While this approach takes a little more effort to set up than manual experiment tracking, this approach is easy to implement, straightforward, and saves you time in the long run because it is not as error-prone (e.g., making mistakes during manual logging, losing notes, etc.) as manual experiment tracking.
 
For example, let’s run through the rough workflow of automated experiment tracking by writing code to log information to a spreadsheet.

 

1. Setup

Set up a spreadsheet. There are various different ways you can add logging functionality to your code. In this example, we will read the spreadsheet to a pandas DataFrame and append a new row for each experiment.

 

2. Logging Inputs and Outputs

Next, log all relevant experiment metadata to a single dictionary. Then, you can append the experiment’s dictionary to the pandas DataFrame as a new line. In the end, you can save the pandas DataFrame back to a spreadsheet.
You could also automate saving relevant plots to a dedicated folder.


3. Information Retrieval

In your spreadsheet, you can now search, filter, and sort results from different experiments. 

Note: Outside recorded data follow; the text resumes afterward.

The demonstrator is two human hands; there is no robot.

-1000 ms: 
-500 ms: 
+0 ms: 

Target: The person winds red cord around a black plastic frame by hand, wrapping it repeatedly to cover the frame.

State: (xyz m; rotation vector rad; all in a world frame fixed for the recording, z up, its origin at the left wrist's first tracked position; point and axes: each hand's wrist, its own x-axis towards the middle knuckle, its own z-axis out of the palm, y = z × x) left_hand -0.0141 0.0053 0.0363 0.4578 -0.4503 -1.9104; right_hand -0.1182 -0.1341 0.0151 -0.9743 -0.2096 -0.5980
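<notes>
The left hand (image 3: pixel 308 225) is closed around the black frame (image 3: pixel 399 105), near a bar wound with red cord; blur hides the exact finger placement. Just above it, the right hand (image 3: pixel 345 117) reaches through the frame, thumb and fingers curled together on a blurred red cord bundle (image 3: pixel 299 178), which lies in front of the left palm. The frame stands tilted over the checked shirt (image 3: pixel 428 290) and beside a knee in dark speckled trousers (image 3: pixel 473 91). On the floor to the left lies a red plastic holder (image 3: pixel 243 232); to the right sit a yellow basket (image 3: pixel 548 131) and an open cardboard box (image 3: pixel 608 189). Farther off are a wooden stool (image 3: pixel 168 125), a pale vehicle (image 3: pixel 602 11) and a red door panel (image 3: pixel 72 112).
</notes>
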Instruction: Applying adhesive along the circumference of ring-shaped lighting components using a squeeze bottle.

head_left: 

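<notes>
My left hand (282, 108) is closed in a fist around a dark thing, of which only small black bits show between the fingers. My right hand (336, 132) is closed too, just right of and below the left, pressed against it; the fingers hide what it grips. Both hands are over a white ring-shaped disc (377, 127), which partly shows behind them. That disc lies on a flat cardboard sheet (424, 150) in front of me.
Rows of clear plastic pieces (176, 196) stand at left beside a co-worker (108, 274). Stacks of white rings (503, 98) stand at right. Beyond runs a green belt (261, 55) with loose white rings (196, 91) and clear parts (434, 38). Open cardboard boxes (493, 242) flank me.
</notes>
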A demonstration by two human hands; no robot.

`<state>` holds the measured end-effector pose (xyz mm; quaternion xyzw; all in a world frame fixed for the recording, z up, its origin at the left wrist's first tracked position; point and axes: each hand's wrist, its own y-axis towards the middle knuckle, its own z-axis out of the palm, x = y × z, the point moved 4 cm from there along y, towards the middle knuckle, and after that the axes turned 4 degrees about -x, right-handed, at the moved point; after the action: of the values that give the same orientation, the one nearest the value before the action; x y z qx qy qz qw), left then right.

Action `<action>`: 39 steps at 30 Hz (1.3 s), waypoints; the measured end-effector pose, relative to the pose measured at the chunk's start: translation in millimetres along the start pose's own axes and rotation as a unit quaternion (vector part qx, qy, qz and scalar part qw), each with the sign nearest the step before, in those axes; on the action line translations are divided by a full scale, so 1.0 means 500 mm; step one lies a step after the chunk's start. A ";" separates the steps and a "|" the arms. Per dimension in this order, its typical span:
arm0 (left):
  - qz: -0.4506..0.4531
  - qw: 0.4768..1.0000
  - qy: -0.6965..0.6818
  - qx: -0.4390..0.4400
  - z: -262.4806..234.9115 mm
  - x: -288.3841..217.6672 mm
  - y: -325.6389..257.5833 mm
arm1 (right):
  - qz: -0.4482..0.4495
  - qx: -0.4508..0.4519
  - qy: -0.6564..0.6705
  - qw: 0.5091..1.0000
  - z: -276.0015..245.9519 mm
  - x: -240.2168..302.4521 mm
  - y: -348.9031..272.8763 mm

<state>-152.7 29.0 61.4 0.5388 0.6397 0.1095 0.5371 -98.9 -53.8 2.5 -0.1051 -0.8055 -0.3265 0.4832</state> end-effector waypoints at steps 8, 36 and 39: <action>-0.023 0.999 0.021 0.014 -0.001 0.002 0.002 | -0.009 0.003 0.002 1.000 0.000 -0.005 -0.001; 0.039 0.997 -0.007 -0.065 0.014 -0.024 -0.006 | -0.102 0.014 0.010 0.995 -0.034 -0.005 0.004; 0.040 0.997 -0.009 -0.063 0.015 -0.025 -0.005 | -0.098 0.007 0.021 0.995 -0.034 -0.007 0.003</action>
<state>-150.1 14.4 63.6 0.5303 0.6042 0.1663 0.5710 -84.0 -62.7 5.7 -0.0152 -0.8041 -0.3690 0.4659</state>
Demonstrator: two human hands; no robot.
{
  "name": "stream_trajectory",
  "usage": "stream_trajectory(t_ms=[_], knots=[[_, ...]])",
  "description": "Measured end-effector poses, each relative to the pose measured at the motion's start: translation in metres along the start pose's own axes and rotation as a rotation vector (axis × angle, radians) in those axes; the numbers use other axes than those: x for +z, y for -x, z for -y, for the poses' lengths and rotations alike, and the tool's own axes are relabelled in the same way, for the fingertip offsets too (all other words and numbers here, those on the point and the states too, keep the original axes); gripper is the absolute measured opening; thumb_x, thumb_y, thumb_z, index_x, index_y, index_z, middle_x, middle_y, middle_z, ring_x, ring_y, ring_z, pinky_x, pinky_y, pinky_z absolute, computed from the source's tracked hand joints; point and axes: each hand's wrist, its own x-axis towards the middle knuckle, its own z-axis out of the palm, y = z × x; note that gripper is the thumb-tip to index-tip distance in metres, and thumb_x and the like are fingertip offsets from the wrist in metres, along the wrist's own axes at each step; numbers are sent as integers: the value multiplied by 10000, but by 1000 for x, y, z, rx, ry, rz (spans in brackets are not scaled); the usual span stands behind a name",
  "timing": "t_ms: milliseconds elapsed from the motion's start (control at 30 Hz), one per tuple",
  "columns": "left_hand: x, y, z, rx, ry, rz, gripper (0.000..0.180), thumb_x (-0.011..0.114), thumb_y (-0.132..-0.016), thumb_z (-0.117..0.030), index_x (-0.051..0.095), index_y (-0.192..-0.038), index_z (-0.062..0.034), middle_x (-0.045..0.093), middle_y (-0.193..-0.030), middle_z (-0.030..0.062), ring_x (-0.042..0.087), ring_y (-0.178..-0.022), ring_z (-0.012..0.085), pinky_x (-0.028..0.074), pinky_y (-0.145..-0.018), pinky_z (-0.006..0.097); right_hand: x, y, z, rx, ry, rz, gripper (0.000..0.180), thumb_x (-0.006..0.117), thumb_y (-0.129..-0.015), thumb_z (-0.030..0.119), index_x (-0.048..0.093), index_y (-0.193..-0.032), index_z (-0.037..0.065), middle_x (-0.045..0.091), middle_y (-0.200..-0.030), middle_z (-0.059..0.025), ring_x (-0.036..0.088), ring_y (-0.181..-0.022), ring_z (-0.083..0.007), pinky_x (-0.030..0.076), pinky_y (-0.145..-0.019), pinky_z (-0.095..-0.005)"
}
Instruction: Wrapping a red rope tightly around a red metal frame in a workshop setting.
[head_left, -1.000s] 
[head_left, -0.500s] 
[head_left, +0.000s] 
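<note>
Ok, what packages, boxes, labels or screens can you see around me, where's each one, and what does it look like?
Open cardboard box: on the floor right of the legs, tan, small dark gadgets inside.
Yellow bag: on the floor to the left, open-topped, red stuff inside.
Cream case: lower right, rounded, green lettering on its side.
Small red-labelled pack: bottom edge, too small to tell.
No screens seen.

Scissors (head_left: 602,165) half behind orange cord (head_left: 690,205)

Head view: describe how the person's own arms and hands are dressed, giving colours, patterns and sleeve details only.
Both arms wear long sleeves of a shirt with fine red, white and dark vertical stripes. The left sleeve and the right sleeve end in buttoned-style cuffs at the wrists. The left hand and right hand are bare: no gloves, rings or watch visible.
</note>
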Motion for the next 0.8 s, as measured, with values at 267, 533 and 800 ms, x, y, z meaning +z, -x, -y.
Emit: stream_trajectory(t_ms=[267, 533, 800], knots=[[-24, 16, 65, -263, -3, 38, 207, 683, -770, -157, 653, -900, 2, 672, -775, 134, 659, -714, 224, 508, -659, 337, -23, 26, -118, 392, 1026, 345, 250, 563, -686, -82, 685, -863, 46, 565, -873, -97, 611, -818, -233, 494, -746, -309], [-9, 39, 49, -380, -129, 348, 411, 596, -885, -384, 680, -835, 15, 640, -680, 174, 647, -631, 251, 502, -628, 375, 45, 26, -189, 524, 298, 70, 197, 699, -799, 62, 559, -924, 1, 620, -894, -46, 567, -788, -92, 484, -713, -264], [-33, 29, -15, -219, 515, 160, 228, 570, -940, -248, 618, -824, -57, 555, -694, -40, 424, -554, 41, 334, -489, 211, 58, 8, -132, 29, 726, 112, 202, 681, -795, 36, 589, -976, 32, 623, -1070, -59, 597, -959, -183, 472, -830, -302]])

Automated Experiment Tracking with Experiment Tracking Tools

Finally, there are modern experiment tracking tools, which are solutions built specifically for tracking, organizing, and comparing experiments. There are several popular options, such as
  • CometML,
  • MLFlow,
  • Neptune,
  • TensorBoard, and of course
  • Weights & Biases. 
For example, let’s run through the rough workflow of automated experiment tracking with Weights & Biases. You can find the related code in my Kaggle Notebook and experiments in my W&B Dashboard.


1. Setup

Import the wandb library in Python and initialize a new run with wandb.init() at the beginning of your code. 

 

2. Logging Inputs and Outputs 

To be able to distinguish inputs from outputs, they are logged in different ways. To log inputs, use the wandb.config object in your code to save your training configuration. To log outputs, call wandb.log(dict) to log a dictionary of metrics, media, or custom objects to a step.

 

3. Information Retrieval

You can get an overview in the W&B dashboard, which is a central place to organize your ML experiments wherever you train your models (local machine, lab cluster, spot instances in the cloud). In this dashboard, you can search, filter, sort, and group results from different experiments and even compare selected experiments with each other.
You also have the possibility to compare logged values like metrics over epochs in this dashboard.
Additionally, in the W&B Experiment dashboard, you can see the details and metadata of an experiment.
 

Conclusion

Whether you track your ML experiments with pen and paper or with an experiment tracking tool, tracking your experiments can save you a lot of time and headaches when you develop an ML model.
 
We have discussed that tracking your inputs (e.g., code, datasets, or hyperparameters) is important to reproduce the results and to get an idea of what worked and what didn’t. Saving the outputs (e.g., metrics and models) is equally important because you need to compare your results to find the best model according to your constraints, e.g., performance.
 
Also, we reviewed three different general approaches to ML experiment tracking: manual and automated - the latter with and without ML tracking tools.